Change Control Mapping: MFDS, EU MDR, and FDA Compared
Medical device changes trigger different reporting requirements in Korea, EU, and US. This mapping helps multinational manufacturers route changes correctly.

Why This Matters
Multinational medical device manufacturers face change control complexity:
- Same change may require different actions per jurisdiction
- Conflicting timelines (e.g., MFDS 30 days, FDA 30 days but different scope)
- Resource allocation across regulatory affairs teams
- Risk of missing required notification in one jurisdiction
A unified change classification framework — feeding jurisdiction-specific outputs — is operationally efficient.
The 3-Tier Classification (Adapted)
Tier 1: Internal Documentation Only
Changes that do not affect device safety, performance, intended use, or essential design.
MFDS: Internal change log only EU MDR: Internal Quality Management System change log FDA: Internal change record per 21 CFR 820.30(i)
Examples:
- Manufacturing instruction clarifications (no process change)
- Cosmetic packaging updates (no label content change)
- Minor SOP rewording (no procedure change)
Tier 2: Notification Required
Changes affecting non-essential aspects of safety, performance, or labeling.
| Jurisdiction | Required Filing | Timeline |
|---|---|---|
| MFDS | Change notification (변경신고/변경허가) | 30 days from implementation |
| EU MDR | Notified Body notification | Before implementation (typically) |
| FDA | 510(k) Special, or letter to file (case-dependent) | Pre-implementation (Special 510(k)) |
Examples:
- Manufacturing site address change (same site)

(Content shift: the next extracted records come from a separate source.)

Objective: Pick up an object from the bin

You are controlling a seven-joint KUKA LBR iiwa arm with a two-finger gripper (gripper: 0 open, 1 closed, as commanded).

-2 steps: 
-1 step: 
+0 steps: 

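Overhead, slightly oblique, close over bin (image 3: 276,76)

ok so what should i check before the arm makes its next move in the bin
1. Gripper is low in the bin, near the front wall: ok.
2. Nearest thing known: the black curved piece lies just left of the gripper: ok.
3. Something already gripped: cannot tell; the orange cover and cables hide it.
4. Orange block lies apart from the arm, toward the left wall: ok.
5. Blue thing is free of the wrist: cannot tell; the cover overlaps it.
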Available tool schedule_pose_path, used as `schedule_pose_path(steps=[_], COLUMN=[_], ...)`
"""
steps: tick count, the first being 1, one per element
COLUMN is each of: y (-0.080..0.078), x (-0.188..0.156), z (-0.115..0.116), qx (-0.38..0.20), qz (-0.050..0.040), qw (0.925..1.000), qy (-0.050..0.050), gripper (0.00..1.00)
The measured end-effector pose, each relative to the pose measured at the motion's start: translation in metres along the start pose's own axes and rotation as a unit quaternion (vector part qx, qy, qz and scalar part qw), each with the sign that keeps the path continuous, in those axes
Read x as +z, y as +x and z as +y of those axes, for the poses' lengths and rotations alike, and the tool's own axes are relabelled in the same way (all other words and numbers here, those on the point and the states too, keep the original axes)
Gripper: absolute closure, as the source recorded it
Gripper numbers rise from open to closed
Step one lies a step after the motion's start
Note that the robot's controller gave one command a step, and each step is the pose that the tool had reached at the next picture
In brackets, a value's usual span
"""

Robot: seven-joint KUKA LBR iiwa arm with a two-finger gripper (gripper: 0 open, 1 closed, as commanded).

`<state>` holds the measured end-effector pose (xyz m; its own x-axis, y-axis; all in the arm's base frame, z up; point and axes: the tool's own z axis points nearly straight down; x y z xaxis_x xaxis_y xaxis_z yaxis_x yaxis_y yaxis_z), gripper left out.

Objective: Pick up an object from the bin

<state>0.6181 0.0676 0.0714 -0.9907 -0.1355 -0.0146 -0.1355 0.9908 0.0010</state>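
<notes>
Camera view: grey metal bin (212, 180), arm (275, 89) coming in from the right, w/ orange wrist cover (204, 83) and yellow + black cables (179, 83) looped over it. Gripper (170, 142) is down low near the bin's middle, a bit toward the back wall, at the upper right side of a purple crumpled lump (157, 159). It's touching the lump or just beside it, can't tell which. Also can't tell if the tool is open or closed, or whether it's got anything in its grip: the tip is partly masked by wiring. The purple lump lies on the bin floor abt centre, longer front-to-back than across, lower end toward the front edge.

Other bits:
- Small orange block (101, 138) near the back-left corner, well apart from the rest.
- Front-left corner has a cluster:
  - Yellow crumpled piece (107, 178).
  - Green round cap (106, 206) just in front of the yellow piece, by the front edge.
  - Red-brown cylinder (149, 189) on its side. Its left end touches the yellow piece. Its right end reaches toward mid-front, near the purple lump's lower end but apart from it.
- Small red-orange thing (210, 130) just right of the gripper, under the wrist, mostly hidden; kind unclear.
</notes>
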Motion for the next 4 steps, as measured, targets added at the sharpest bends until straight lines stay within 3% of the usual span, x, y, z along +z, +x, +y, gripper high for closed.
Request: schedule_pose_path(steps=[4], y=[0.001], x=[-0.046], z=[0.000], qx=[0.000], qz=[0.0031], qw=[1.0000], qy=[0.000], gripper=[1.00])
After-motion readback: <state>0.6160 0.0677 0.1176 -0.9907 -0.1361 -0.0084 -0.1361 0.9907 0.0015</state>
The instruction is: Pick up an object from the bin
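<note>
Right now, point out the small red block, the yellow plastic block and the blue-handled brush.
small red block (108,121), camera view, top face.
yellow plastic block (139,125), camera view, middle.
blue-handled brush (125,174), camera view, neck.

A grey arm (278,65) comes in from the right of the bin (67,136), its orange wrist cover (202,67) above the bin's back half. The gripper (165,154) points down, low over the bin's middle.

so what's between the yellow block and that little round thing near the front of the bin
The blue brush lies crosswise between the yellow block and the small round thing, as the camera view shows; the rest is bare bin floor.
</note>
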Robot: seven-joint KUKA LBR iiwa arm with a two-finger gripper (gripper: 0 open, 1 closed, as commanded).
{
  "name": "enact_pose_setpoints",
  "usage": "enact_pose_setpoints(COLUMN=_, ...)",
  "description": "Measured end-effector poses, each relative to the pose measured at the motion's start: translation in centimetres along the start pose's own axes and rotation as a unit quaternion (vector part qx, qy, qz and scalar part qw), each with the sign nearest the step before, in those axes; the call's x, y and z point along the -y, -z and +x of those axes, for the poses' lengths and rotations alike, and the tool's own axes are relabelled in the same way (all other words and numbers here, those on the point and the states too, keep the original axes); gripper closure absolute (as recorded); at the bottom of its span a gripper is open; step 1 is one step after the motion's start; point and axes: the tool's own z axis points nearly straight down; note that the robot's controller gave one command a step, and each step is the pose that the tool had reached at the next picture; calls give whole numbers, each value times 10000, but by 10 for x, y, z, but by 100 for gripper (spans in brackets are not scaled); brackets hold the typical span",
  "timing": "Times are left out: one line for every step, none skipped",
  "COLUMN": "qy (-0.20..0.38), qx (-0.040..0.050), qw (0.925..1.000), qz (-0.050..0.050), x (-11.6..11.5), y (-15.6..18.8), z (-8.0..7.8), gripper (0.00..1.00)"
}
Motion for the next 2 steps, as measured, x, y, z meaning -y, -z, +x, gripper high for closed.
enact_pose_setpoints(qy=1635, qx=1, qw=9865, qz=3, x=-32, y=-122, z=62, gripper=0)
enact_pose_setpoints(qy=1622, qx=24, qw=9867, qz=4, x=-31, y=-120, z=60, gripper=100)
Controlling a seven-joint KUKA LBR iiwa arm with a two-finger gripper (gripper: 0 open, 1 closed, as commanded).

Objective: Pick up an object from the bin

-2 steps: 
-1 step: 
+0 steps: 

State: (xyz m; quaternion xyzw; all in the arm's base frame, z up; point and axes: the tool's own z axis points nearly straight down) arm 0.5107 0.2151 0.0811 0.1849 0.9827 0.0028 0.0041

- Software updates without algorithm change
- Korean labeling text updates
- Accessory additions
- Non-critical supplier change
Tier 3: New Submission Required
Changes affecting essential design, intended use, performance, or safety.
| Jurisdiction | Required Filing | Timeline |
|---|---|---|
| MFDS | New registration (신규허가) | Before implementation |
| EU MDR | Significant change → new conformity assessment | Before implementation |
| FDA | New 510(k), De Novo, or PMA supplement | Before implementation |
Examples:
- New indications
- Patient population change
- Algorithm replacement (AI/ML SaMD)
- Manufacturing site change (different site)
- Sterilization method change
- Patient-contacting material change
Jurisdiction-Specific Considerations
MFDS Korea
- Filing through KLH (Korea License Holder)
- 30-day post-implementation timeline for Tier 2
- Pre-approval required for Tier 3
- Korean translation of change description required
- KGMP impact assessment for manufacturing changes
EU MDR
- Notified Body engagement for significant changes
- Substantial change → modification of conformity certificate
- PMS plan impact assessment
- Eudamed updates
FDA
- Special 510(k) for documented design changes (modular review)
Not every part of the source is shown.